“I can tell you, you see ... you have been on the bastions, of course?” (Galtsin made a sign of assent, although he had been only once to the fourth bastion.) “Well, there was a trench opposite our lunette”, and Kalugin, who was not a specialist, although he considered his judgment on military affairs particularly accurate, began to explain the position of our troops and of the enemy's works and the plan of the proposed affair, mixing up the technical terms of fortifications a good deal in the process.
“But they are beginning to hammer away at our casemates. Oho! was that ours or his? there, it has burst,” they said, as they leaned on the window-sill, gazing at the fiery line of the bomb, which exploded in the air, at the lightning of the discharges, at the dark blue sky, momentarily illuminated, and at the white smoke of the powder, and listened to the sounds of the firing, which grew louder and louder.
“What a charming sight? is it not?” said Kalugin, in French, directing the attention of his guest to the really beautiful spectacle. “Do you know, you cannot distinguish the stars from the bombs at times.”
“Yes, I was just thinking that that was a star; but it darted down ... there, it has burst now. And that big star yonder, what is it called? It is just exactly like a bomb.”
“Do you know, I have grown so used to these bombs that I am convinced that a starlight night in Russia will always seem to me to be all bombs; one gets so accustomed to them.”

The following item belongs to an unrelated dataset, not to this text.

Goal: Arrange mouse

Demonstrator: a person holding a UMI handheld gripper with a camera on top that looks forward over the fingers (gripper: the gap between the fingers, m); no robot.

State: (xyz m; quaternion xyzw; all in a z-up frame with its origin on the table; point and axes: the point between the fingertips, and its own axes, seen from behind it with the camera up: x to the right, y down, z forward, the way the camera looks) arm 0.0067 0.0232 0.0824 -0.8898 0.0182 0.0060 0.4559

“But am not I to go on this sortie?” inquired Galtsin, after a momentary silence.
“Enough of that, brother! Don't think of such a thing! I won't let you go!” replied Kalugin. “Your turn will come, brother!”
“Seriously? So you think that it is not necessary to go? Hey?...”
At that moment, a frightful crash of rifles was heard in the direction in which these gentlemen were looking, above the roar of the cannon, and thousands of small fires, flaring up incessantly, without intermission, flashed along the entire line.
“That's it, when the real work has begun!” said Kalugin.—“That is the sound of the rifles, and I cannot hear it in cold blood; it takes a sort of hold on your soul, you know. And there is the hurrah!” he added, listening to the prolonged and distant roar of hundreds of voices, “A-a-aa!” which reached him from the bastion.